In this test, I also used "echo >>README.md" to append a line to the
README.md file, so the 'git add .' command is doing _something_ other
than a no-op. Without this edit (and FS Monitor enabled) the small
tree case again gains about 30ms on the sparse index case.

Signed-off-by: Derrick Stolee <dstolee@microsoft.com>
---
 cache-tree.c   | 18 ++++++++++++++++++
 sparse-index.c | 10 +++++++++-
 2 files changed, 27 insertions(+), 1 deletion(-)

Comments

Elijah Newren Feb. 1, 2021, 11:54 p.m. UTC | #1
On Mon, Jan 25, 2021 at 9:42 AM Derrick Stolee via GitGitGadget
<gitgitgadget@gmail.com> wrote:
>
> From: Derrick Stolee <dstolee@microsoft.com>
>
> The cache-tree extension was previously disabled with sparse indexes.
> However, the cache-tree is an important performance feature for commands
> like 'git status' and 'git add'. Integrate it with sparse directory
> entries.
>
> When writing a sparse index, completely clear and recalculate the cache
> tree. By starting from scratch, the only integration necessary is to
> check if we hit a sparse directory entry and create a leaf of the
> cache-tree that has an entry_count of one and no subtrees.
>
> Once the cache-tree exists within a sparse index, we finally get
> improved performance. I test the sparse index performance using a
> private monorepo with over 2.1 million files at HEAD, but with a
> sparse-checkout definition that has only 68,000 paths in the populated
> cone. The sparse index has about 2,000 sparse directory entries. I
> compare three scenarios:

How many .gitignore entries does this monorepo have?  What percentage
of those are populated for #2 and #3?

Can a testcase be devised that others can repeat?  For example, I
created https://github.com/newren/gvfs-like-git-bomb once upon a time
to create a very small repository with a very large index and a lot of
skip-worktree entries, mostly to test some stuff that someone (Ben
Peart?) mentioned as being slow and verify for myself that it wasn't
Windows specific.

>  1. Use the full index. The index size is ~186 MB.
>  2. Use the sparse index. The index size is ~5.5 MB.
>  3. Use a commit where HEAD matches the populated set. The full index
>     size is ~5.3MB.

I'm not sure I'm understanding the difference between #2 and #3, other
than #3 is smaller.  How did you form #2?  Also, what do you mean by
"full index size" for #3, when it's the smallest?  Isn't that index
the most sparse (or least full)?  Or is it an index for a different
commit entirely that has far fewer files in it?

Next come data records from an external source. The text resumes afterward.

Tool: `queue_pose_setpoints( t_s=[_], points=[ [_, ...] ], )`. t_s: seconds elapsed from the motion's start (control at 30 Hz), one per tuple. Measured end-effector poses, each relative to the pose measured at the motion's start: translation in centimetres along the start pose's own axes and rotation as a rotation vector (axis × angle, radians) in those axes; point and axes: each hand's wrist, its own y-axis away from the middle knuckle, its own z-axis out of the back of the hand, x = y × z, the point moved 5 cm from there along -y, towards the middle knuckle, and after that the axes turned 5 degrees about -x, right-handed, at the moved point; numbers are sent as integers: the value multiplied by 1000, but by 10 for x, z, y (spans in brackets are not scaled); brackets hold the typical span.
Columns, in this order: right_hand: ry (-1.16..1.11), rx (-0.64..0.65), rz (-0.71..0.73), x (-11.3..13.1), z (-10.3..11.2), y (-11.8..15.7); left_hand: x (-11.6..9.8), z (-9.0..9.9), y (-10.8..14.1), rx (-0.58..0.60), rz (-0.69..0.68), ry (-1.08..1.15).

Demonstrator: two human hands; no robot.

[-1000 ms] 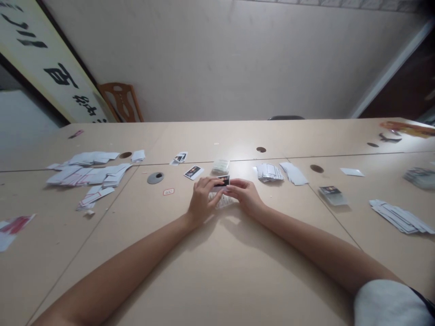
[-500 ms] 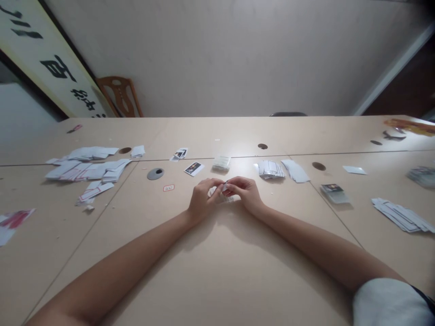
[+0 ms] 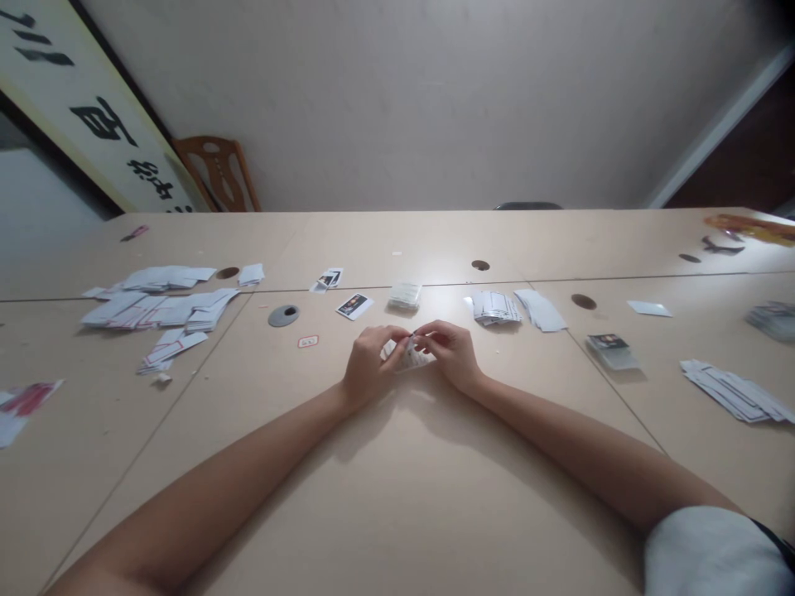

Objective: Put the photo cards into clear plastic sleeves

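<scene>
My left hand [image 3: 368, 362] and my right hand [image 3: 456, 356] meet over the middle of the table, their fingertips almost touching. Both are closed in a pinch on a small whitish piece [image 3: 411, 341] with a dark spot at its top; its kind is too small to tell. Under the fingers lies a pale, see-through sheet [image 3: 415, 359] with faint marks, partly hidden by the hands. Just beyond them sits a stack of clear plastic sleeves [image 3: 404, 296]. A dark printed card [image 3: 354, 306] lies to its left, and a small red-framed label [image 3: 308, 341] is nearer.
White paper slips [image 3: 158, 310] are heaped at the left. On the right are a stack of white cards [image 3: 495, 307], fanned white cards [image 3: 540, 311], a sleeve stack with a dark card [image 3: 612, 352] and spread cards [image 3: 736, 391]. Cable holes [image 3: 583, 301] pierce the table [image 3: 397, 497].
The fingers have shifted very slightly around the small piece, and more of the pale sheet beneath shows. Everything else on the table stays put.
</scene>
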Motion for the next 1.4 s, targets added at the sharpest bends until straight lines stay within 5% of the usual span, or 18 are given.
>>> queue_pose_setpoints(
  t_s=[0.27, 0.83, 1.4],
  points=[
    [79, 29, 137, 5, -1, 0, -3, 1, 1, -20, -58, -41],
    [67, 82, 150, 2, -5, 2, -8, 5, 1, -75, -79, -215],
    [27, 84, -7, -5, -5, 0, -1, 11, -3, -144, 4, -203]
  ],
)
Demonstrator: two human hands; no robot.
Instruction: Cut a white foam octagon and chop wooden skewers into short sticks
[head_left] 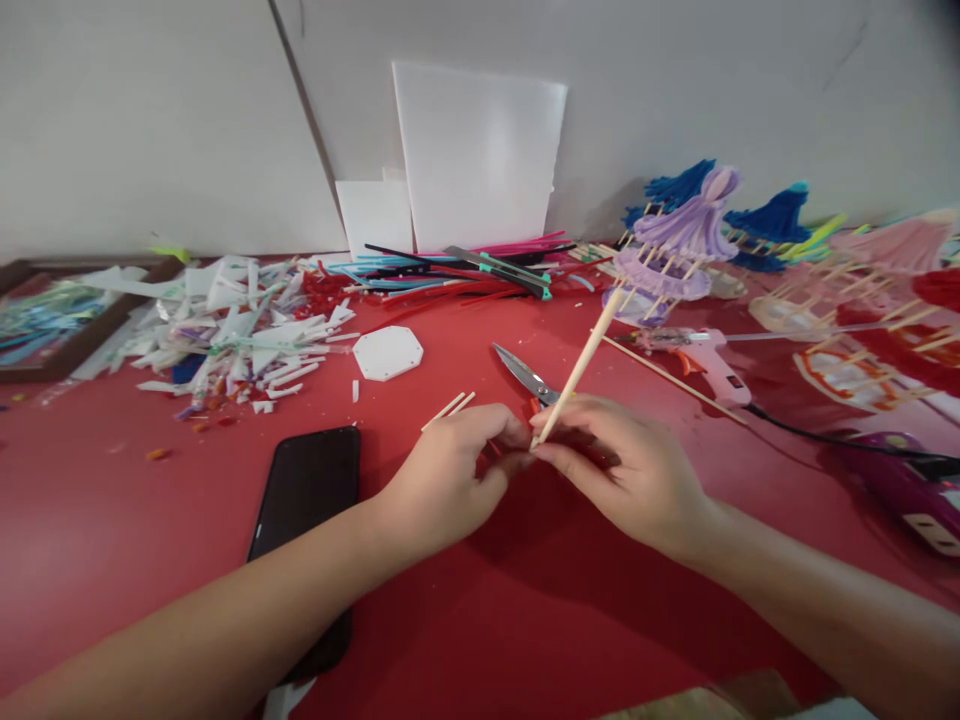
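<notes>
Above the red tabletop, my two hands meet in front of me at the lower end of some wooden sticks [580, 368], which tilt up and away to the right. My right hand [634, 470] pinches them between thumb and fingers. The fingers of my left hand [442, 480] are closed at the same end; how many sticks there are I cannot tell. Scissors [523, 372] lie just beyond, their handles partly behind my right hand. Two short stick pieces [450, 408] rest past my left hand, near a white eight-sided foam plate [388, 354] with small holes along its edge.
A black phone [311, 480] lies under my left forearm. White scraps [240, 330] are heaped at left, pipe cleaners [442, 290] and a utility knife [502, 268] behind. At right are a pink glue gun [712, 362], tasselled models [679, 235] and a purple power strip [911, 490].
</notes>
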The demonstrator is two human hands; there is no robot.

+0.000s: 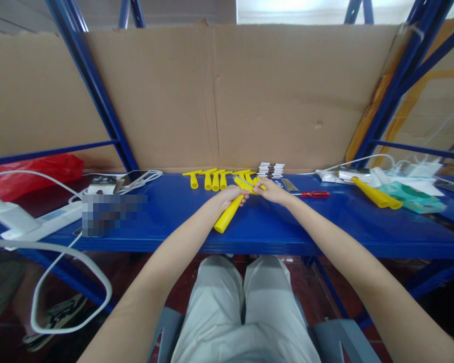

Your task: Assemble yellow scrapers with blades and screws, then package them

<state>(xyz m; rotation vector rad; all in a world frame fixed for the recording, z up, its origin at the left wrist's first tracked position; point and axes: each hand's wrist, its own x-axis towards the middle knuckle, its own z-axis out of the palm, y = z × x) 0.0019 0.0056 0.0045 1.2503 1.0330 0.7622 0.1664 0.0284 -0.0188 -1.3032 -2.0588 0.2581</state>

> The third benchmark is included as a theoretical optimium for a

s/optimium/optimum/

> repository of the same object database.

This I'm also not understanding, but maybe this goes back to not
understanding the difference in how #2 and #3 are constructed.

> First, a clean 'git status' improves from 3.1s to 240ms.
>
> Benchmark #1: full index (git status)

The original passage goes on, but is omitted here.